Agonists are drugs that bind to and activate receptors (full agonists maximally activate; partial agonists partially activate). Antagonists bind but do not activate receptors, blocking the neurotransmitter's effect. The behavioral impact depends on which neurotransmitter system is targeted, the brain regions involved, and the baseline activity of those circuits. Understanding agonist/antagonist principles explains how antidepressants, antipsychotics, and stimulants work.
From your study of receptor subtypes and signaling, you know that neurotransmitters work by binding to specific receptors and triggering downstream effects — ion channel opening, G-protein activation, second-messenger cascades. A drug that mimics this is called an agonist; one that occupies the receptor without triggering the effect is an antagonist. The distinction sounds simple, but its consequences ripple through all of psychopharmacology.
A full agonist produces the maximum possible receptor activation — equivalent to saturating the receptor with the natural neurotransmitter. A partial agonist also activates the receptor, but only to a fraction of the maximum even at full occupancy. This makes partial agonists useful in contexts where you want to moderate rather than replace a signal: buprenorphine, for instance, partially activates opioid receptors, providing enough effect to reduce withdrawal and craving while having a ceiling that limits the risk of overdose. An antagonist blocks the receptor site without activating it, effectively reducing the neurotransmitter's access. Naloxone is a pure opioid antagonist — it rapidly reverses overdose by outcompeting opioids for their receptors without triggering any opioid effect.

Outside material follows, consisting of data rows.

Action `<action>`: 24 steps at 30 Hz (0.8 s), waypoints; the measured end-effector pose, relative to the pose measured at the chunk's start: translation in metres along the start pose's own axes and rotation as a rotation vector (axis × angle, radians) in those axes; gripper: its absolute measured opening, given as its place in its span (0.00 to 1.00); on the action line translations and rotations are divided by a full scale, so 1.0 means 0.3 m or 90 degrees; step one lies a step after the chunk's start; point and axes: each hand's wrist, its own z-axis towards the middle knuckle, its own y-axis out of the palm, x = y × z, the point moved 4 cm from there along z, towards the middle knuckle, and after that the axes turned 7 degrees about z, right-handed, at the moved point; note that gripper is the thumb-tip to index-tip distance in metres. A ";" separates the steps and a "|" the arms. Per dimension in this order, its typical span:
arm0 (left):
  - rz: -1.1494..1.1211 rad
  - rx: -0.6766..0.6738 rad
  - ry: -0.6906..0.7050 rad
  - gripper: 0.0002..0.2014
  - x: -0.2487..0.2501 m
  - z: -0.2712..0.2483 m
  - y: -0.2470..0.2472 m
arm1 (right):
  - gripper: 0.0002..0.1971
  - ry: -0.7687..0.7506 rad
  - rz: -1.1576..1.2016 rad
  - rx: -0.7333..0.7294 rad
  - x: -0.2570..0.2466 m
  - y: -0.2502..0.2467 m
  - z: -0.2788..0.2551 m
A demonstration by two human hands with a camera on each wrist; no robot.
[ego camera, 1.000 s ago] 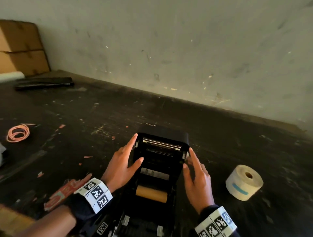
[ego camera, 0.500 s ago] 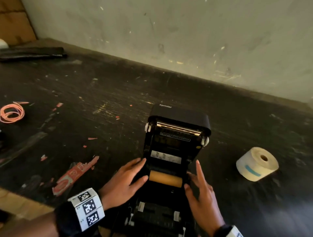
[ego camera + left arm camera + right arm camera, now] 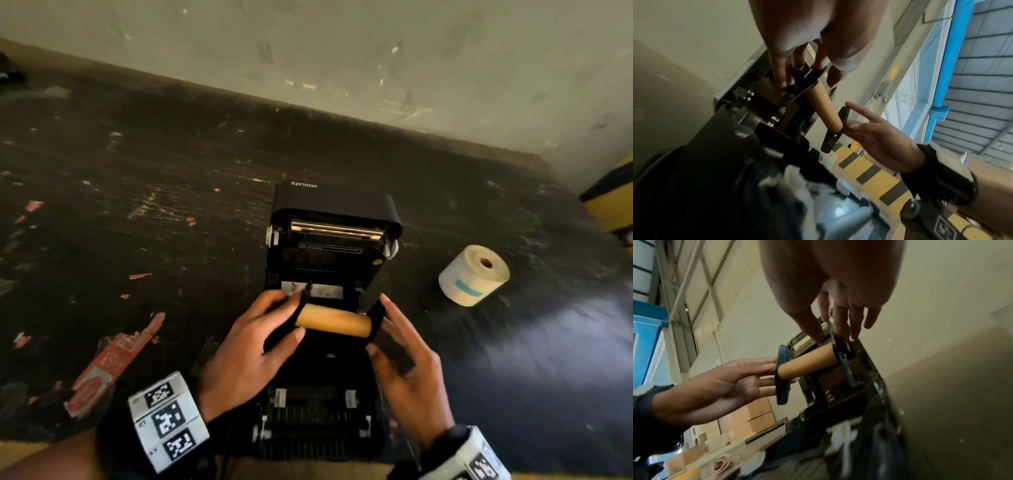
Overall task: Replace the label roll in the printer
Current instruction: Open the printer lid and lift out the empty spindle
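Printer (image 3: pixel 334 205) is set on the dark worktop (image 3: pixel 137 205), lid swung up and open. The empty brown core (image 3: pixel 332 320) on its black spindle, with a black end plate at each end, is held just above the open bay. Left end plate (image 3: pixel 287 322) is pinched by the left hand (image 3: pixel 246 356), thumb on the core side and fingers over the outer face, so that grip is clamped on the plate. Right end plate (image 3: pixel 376 318) is pinched by the right hand (image 3: pixel 407 370) between thumb and nearly straight fingers, per the right wrist view; that grip is clamped too. The fresh label roll (image 3: pixel 474 274) is seen lying on its side on the worktop, right of the printer and well apart from both hands. A red wrapper (image 3: pixel 109 370) lies left of the printer.
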 end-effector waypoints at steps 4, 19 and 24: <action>-0.050 0.007 0.020 0.28 0.087 0.049 -0.002 | 0.36 -0.044 0.019 0.005 -0.028 -0.093 0.000; 0.072 -0.021 -0.044 0.20 0.370 0.231 0.530 | 0.23 0.024 -0.102 -0.124 0.406 -0.603 0.018; 0.092 0.021 -0.109 0.21 0.384 0.284 0.709 | 0.19 0.057 -0.147 -0.163 0.560 -0.797 0.064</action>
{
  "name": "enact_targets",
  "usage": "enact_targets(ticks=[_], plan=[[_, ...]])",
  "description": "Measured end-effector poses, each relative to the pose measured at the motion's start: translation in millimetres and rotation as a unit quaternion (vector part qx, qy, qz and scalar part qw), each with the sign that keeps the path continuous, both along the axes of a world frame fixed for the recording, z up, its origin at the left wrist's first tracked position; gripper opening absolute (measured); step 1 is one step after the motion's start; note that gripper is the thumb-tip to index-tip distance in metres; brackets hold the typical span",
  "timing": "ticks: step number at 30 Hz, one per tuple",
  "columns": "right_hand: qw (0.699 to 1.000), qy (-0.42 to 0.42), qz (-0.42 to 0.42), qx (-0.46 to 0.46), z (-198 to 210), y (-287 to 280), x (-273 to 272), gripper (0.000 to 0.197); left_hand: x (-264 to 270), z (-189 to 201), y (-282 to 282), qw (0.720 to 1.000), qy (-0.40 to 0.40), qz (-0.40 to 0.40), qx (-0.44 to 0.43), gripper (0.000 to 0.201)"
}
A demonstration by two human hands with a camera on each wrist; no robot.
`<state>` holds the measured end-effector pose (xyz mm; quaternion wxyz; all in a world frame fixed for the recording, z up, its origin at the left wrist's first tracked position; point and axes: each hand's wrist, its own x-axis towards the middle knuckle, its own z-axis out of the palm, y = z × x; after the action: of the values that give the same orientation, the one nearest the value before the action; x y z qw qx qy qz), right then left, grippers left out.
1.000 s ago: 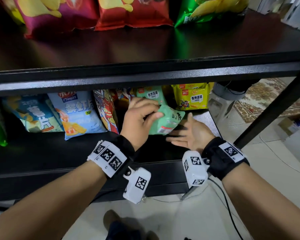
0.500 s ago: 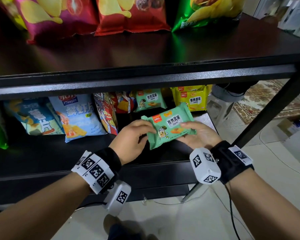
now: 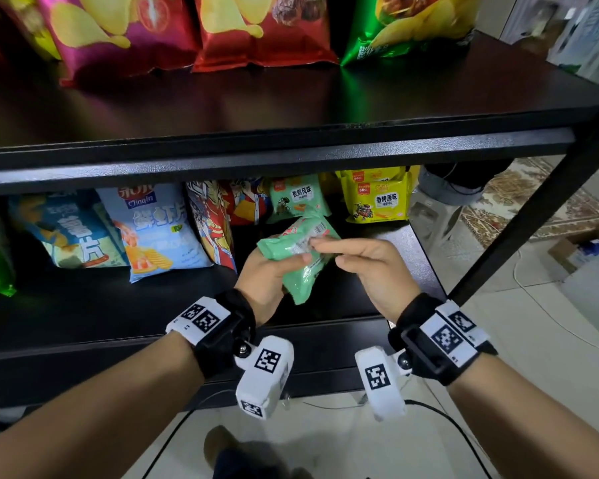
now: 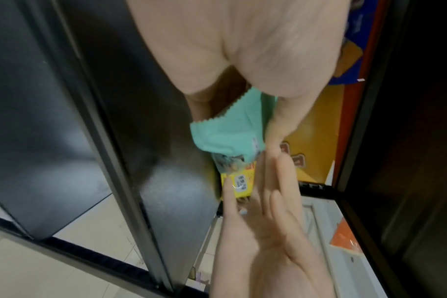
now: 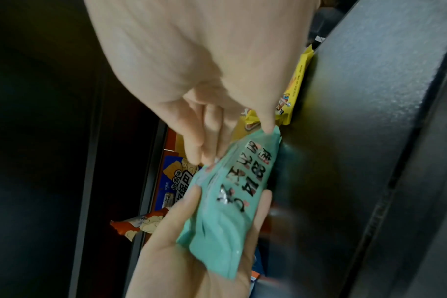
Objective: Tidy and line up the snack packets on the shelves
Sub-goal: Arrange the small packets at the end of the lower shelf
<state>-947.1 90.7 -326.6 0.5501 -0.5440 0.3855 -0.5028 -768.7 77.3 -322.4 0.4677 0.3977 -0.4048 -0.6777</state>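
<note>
the front strip of the lower shelf (image 3: 118, 305) lies bare, wide enough for a hand to pass along it. behind it a row of packets blocks the back: blue bag (image 3: 159, 229), red bag (image 3: 215, 223), green packet (image 3: 296, 198), yellow packet (image 3: 377, 198). a dark gap opens between the green and yellow packets. overhead, the upper shelf's front beam (image 3: 291, 157) hangs low over the opening. at the right, a slanting black post (image 3: 519, 233) bounds entry.
</note>
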Motion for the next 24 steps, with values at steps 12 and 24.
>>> enact_targets(ticks=[12, 24], plan=[[0.996, 0.071, 0.012, 0.048, -14.2, 0.0, 15.3, 0.092, -8.8, -0.1, 22.4, 0.976, -0.150, -0.044, -0.152, 0.081], [0.959, -0.073, -0.222, 0.159, -20.0, -11.9, -4.3, 0.030, 4.6, -5.7, 10.5, 0.882, -0.380, -0.099, -0.262, 0.069]])
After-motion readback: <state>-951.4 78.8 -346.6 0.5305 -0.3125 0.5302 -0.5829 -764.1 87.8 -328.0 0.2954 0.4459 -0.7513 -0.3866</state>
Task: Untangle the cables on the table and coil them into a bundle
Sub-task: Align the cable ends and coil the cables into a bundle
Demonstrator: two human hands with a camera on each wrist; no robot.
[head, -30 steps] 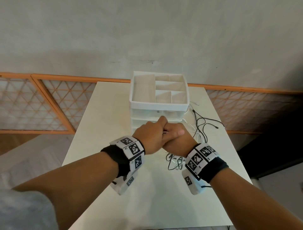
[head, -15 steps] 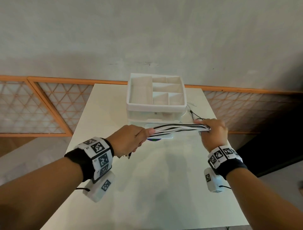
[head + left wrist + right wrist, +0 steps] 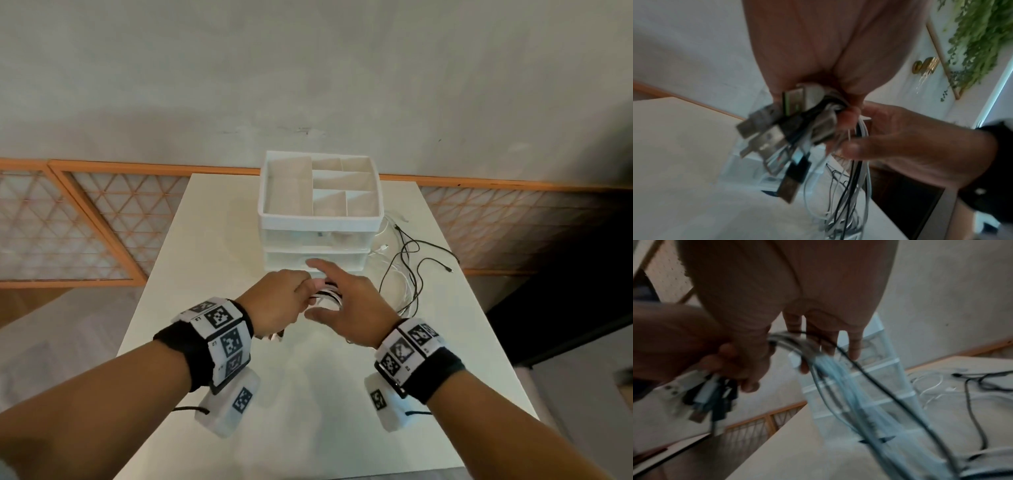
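White counter (image 3: 308,394) carries a white plastic drawer organiser (image 3: 320,219) at centre frame. Black and white cables (image 3: 407,274) trail loose along its right side, up to the bunch held at frame centre. Left hand (image 3: 274,305) is clenched around the plug ends (image 3: 777,129). Right hand (image 3: 346,308) is released, fingers spread beside the strands (image 3: 838,386). Risks, as judged: the trailing loops could snag the organiser and drag it, the unguided slack could re-knot, or plugs could slip from the one-handed grip.

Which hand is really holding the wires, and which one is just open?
The left hand grips the cable bundle, fingers curled round the plug ends. The right hand is open, fingers spread beside the wires.
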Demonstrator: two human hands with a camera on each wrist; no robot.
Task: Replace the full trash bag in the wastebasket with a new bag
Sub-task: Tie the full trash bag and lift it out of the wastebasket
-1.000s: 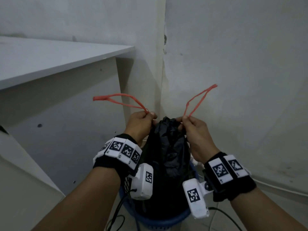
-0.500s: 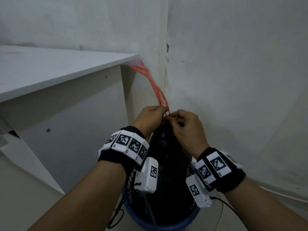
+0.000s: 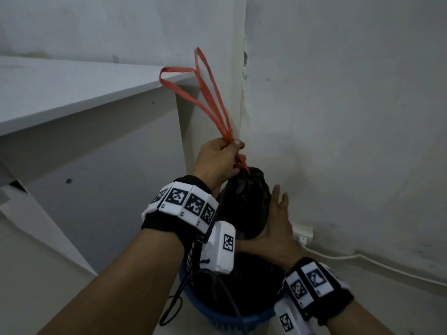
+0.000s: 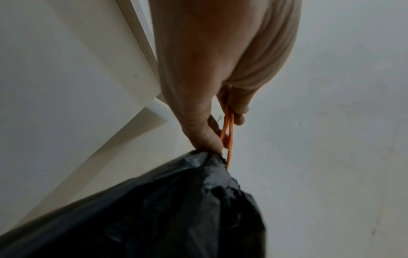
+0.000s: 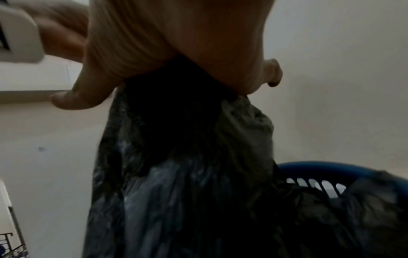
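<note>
Nearest, under both wrists, the blue basket (image 3: 225,320) sits on the floor with the lower part of the black bag (image 3: 244,204) still inside it. Just beyond its rim, the right hand (image 3: 273,228) lies against the bag's side, fingers straight and spread, thumb hooked round the near side (a steadying hold, by the look of it, more than a grip). Above that hand, the left hand (image 3: 217,160) is closed round both red drawstrings (image 3: 212,97) right at the bag's cinched neck, and the loose loops stand up past its knuckles toward the shelf (image 3: 72,93) and the wall corner behind.

As I judge it, the bag is drawn shut and partly raised, so the closing step is done. Left to do: lift the bag clear of the basket, set it aside, and fit a new bag, none of which is in view.
</note>
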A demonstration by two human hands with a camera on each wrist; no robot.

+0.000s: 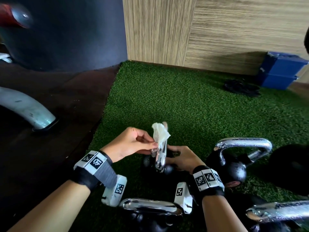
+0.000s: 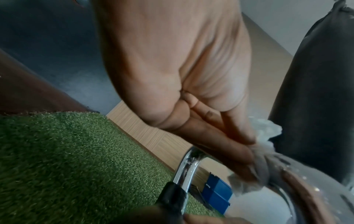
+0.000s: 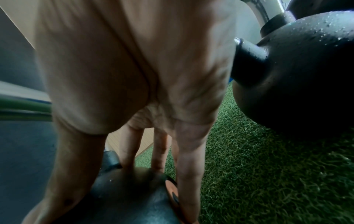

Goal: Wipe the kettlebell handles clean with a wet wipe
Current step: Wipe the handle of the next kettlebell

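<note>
Wet wipe (image 1: 160, 133) pinched in L hand (image 1: 132, 144), R hand (image 1: 181, 159) steadying kettlebell (image 1: 160, 162)

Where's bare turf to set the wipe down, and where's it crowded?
Free: the turf beyond the hands, bordered by the wood-panel wall, the dark floor on the left and the black straps by the blue boxes. Crowded: near the person, the held kettlebell, a second kettlebell on the right, and more chrome handles below the wrists.

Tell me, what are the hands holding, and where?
Left hand pinches the wet wipe against the chrome handle; right hand grips the kettlebell's black body.
</note>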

From your study of the GABA-glutamate balance, you know that neural circuits depend on the ratio of excitatory and inhibitory tone. Agonist and antagonist effects are always relative to that baseline. Benzodiazepines are positive allosteric modulators of GABA-A receptors — they don't activate the receptor directly (they aren't agonists in the strict sense) but enhance the receptor's response to GABA, shifting the excitation/inhibition balance toward inhibition. This produces anxiolytic, sedative, and anticonvulsant effects. Understanding this mechanism explains their clinical utility and their dependence liability: the brain compensates for chronically elevated GABA activity by downregulating its own GABA receptors, making abrupt withdrawal dangerous.
The same logic applies across systems. Antipsychotics work primarily as dopamine D2 antagonists, blocking the hyperactive dopamine signaling associated with positive symptoms of schizophrenia. SSRIs block the serotonin reuptake transporter (not a receptor, but the same mechanistic logic: increase the availability of a neurotransmitter in the synapse). Stimulants force dopamine and norepinephrine release while also blocking reuptake, producing large, rapid increases in synaptic monoamines. In each case, predicting behavioral effects requires knowing not just the drug's receptor action but which circuits are involved — dopamine antagonism in the mesolimbic pathway reduces psychosis; the same antagonism in the nigrostriatal pathway produces movement side effects. The receptor mechanism is the key; the behavioral effect is the downstream consequence of which circuits that receptor change is embedded in.